• _AIM OF THE TASK_:
In the listing beneath this line, copy exactly the lines starting with the one containing "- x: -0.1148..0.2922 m" and going on through the one containing "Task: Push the".

• _DATA TO USE_:
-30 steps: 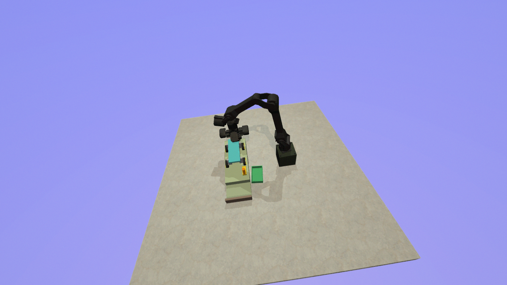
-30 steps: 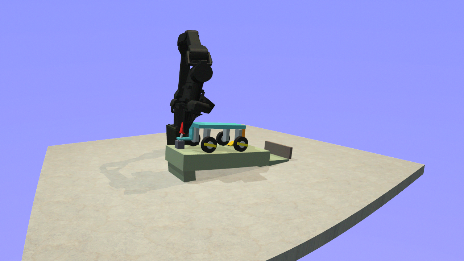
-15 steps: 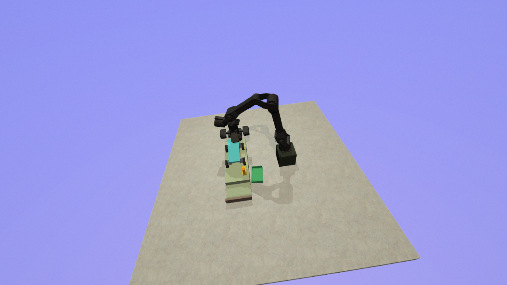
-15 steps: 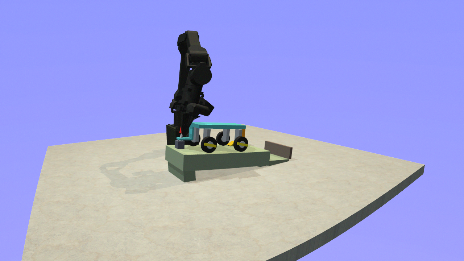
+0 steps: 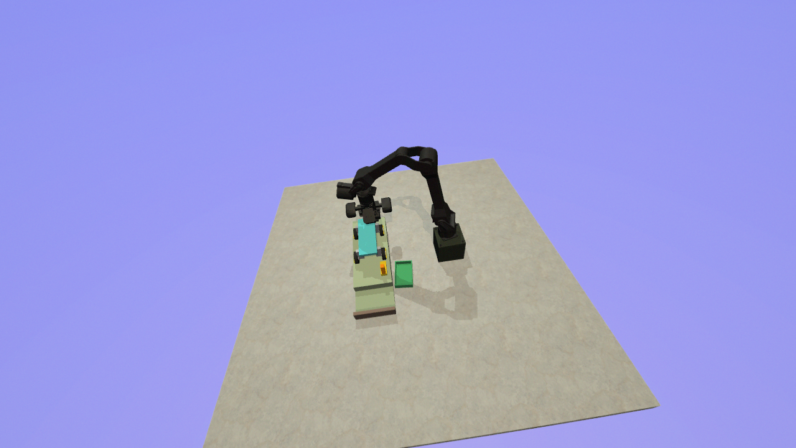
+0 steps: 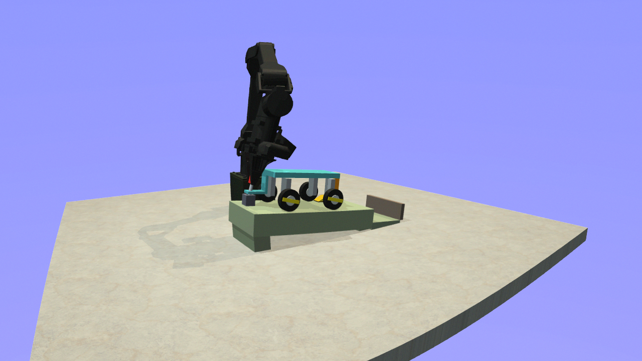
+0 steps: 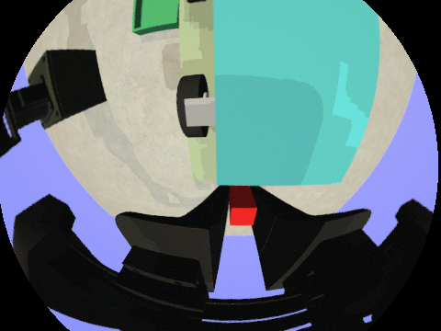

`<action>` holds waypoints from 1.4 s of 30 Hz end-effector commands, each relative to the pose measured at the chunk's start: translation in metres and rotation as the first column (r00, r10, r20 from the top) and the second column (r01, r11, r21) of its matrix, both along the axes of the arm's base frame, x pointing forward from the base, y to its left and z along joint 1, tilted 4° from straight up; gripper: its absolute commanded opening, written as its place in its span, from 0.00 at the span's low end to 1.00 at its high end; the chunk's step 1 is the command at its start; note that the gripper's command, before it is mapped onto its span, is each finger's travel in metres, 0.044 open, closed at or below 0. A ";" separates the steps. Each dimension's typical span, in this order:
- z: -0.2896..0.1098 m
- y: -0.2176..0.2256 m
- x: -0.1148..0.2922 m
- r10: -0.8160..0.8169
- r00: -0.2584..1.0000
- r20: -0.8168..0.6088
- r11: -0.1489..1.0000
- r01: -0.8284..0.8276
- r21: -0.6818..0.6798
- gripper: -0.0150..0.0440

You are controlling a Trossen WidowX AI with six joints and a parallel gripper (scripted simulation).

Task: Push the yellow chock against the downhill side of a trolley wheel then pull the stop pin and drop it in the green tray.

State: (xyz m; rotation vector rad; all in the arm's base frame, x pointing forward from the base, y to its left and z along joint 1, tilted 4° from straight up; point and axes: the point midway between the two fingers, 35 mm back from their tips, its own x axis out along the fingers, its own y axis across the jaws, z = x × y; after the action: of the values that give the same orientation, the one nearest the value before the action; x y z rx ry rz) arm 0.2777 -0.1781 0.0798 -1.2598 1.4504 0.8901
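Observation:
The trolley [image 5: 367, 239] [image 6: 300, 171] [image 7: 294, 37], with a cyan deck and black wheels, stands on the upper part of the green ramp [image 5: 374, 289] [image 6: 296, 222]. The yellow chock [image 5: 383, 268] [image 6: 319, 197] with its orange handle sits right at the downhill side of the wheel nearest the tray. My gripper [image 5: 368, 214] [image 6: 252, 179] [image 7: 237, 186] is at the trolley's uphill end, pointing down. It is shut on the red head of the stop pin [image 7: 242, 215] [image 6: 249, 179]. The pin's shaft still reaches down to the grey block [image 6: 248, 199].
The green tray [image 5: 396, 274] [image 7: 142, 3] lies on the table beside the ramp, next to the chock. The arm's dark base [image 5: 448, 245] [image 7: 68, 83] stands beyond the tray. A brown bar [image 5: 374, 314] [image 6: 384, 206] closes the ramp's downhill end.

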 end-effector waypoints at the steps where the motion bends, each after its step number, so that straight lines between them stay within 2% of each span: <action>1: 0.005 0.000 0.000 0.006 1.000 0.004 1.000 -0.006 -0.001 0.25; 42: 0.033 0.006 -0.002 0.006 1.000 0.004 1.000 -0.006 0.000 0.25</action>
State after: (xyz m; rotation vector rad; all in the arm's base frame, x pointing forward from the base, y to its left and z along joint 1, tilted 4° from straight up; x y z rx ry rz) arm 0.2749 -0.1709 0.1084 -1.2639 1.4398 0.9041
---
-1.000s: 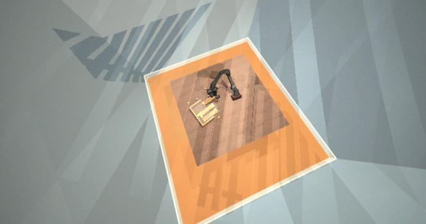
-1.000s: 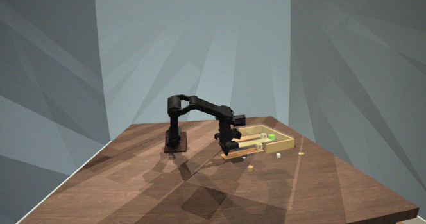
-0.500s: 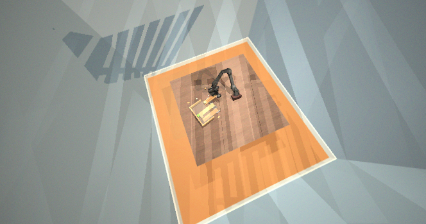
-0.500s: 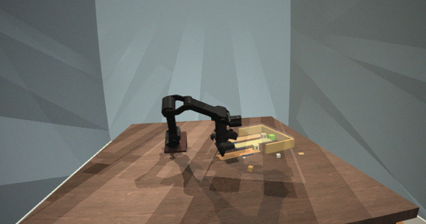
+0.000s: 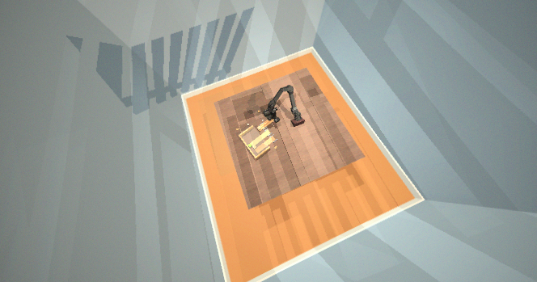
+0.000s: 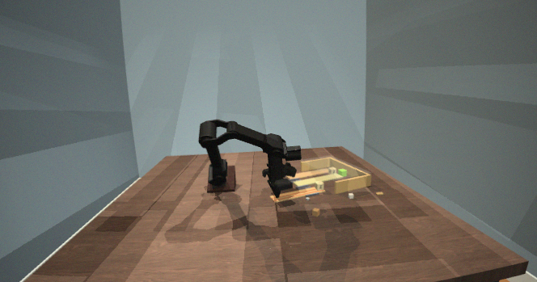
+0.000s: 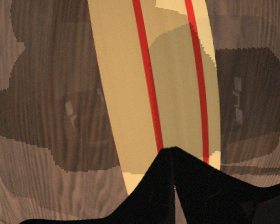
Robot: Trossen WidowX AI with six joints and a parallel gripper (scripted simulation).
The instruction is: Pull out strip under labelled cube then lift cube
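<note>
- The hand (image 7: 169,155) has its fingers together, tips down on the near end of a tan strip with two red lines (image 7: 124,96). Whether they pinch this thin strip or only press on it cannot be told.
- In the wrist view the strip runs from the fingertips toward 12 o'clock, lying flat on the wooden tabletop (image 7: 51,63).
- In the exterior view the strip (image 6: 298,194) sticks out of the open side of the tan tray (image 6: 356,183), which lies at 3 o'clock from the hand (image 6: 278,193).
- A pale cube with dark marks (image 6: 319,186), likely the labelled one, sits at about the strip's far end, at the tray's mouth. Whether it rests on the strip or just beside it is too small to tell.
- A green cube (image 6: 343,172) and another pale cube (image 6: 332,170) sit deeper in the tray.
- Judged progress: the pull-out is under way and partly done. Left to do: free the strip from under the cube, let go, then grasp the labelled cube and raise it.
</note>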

• _EXERCISE OUTPUT_:
- x: -0.1148..0.2922 m
- r10: -0.8160..0.8169
- r00: -0.2584..1.0000
- r20: -0.8168..0.6088
- r11: -0.1489..1.0000
- r01: -0.8284..0.8276
- r21: -0.6818..0.6798
- gripper: -0.0150..0.0440

You are controlling a Trossen WidowX AI with six joints and a parallel gripper (scripted simulation).

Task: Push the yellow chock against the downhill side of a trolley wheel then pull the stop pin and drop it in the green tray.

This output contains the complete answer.